== Information supplied ==

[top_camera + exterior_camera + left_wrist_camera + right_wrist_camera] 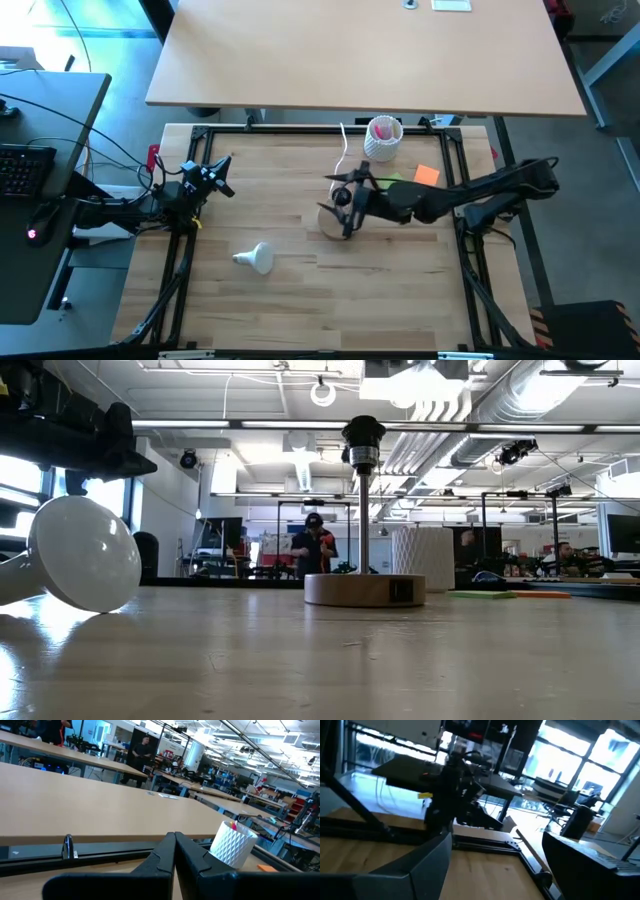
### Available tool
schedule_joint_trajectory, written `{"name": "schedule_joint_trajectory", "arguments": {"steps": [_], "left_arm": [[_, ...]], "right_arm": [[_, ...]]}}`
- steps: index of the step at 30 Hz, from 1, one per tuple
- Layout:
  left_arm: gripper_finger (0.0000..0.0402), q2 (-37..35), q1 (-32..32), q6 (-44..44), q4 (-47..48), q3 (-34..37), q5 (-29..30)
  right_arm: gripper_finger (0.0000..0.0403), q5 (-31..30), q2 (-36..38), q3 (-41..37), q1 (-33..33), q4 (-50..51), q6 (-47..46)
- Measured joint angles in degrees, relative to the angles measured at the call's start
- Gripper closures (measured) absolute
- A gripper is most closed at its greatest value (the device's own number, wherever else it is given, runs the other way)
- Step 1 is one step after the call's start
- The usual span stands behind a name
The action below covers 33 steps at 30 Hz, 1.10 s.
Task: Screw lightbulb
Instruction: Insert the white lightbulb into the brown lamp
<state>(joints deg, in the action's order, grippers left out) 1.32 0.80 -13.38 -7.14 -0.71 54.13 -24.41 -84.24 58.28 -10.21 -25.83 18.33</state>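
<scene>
Right gripper [343, 198] hovers over the wooden disc stand [331, 222], fingers spread wide, nothing between them. Lightbulb [256, 259] lies on its side on the table [400, 290], well apart from that gripper, toward the left arm's side, globe untouched. Left gripper [222, 176] waits near the table's left edge, fingers pressed together, empty. White perforated cup [382, 137] stands just beyond the right gripper.

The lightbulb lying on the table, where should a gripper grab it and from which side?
Probably the round globe of the lightbulb, taken from straight above. It lies on its side, narrow neck pointing toward the left arm's side, so the globe is the widest part and the screw base stays free.
</scene>
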Motion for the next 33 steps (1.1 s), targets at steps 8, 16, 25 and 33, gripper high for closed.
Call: {"name": "schedule_joint_trajectory", "arguments": {"steps": [8,16,25,33], "left_arm": [[0.0400,0.0,0.0,0.0,-0.7,0.0,0.0],[0.0401,0.0,-0.1,-2.9,1.1,0.0,-5.1],[0.0400,1.3,-0.1,-3.9,3.4,0.0,-18.2],[0.0401,6.0,-0.1,-7.3,8.0,-1.0,-45.2]], "right_arm": [[0.0093,15.1,-12.1,14.8,-1.1,7.3,-0.4],[0.0093,25.1,-29.6,27.2,-1.1,7.8,-3.1],[0.0093,32.4,-41.4,41.3,-0.3,16.4,-9.2],[0.0093,26.1,-42.5,45.2,-3.4,28.3,-10.4]]}}
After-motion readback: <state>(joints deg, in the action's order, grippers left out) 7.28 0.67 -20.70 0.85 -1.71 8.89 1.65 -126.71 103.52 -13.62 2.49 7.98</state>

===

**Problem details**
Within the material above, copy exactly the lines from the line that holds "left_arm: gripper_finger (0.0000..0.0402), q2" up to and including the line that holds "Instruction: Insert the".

**Answer**
  left_arm: gripper_finger (0.0000..0.0402), q2 (-37..35), q1 (-32..32), q6 (-44..44), q4 (-47..48), q3 (-34..37), q5 (-29..30)
  right_arm: gripper_finger (0.0000..0.0403), q5 (-31..30), q2 (-36..38), q3 (-41..37), q1 (-33..33), q4 (-50..51), q6 (-47..46)
- Measured joint angles in degrees, relative to the angles measured at the call's start
- Gripper closures (measured) absolute
- A gripper is most closed at its greatest value (the device's own number, wherever else it is given, runs the other way)
- Step 1 is one step after the call's start
- The usual span stands behind a name
The action below covers 33 steps at 30 Hz, 1.10 s.
Task: Screw lightbulb
Instruction: Insert the white lightbulb into the brown lamp

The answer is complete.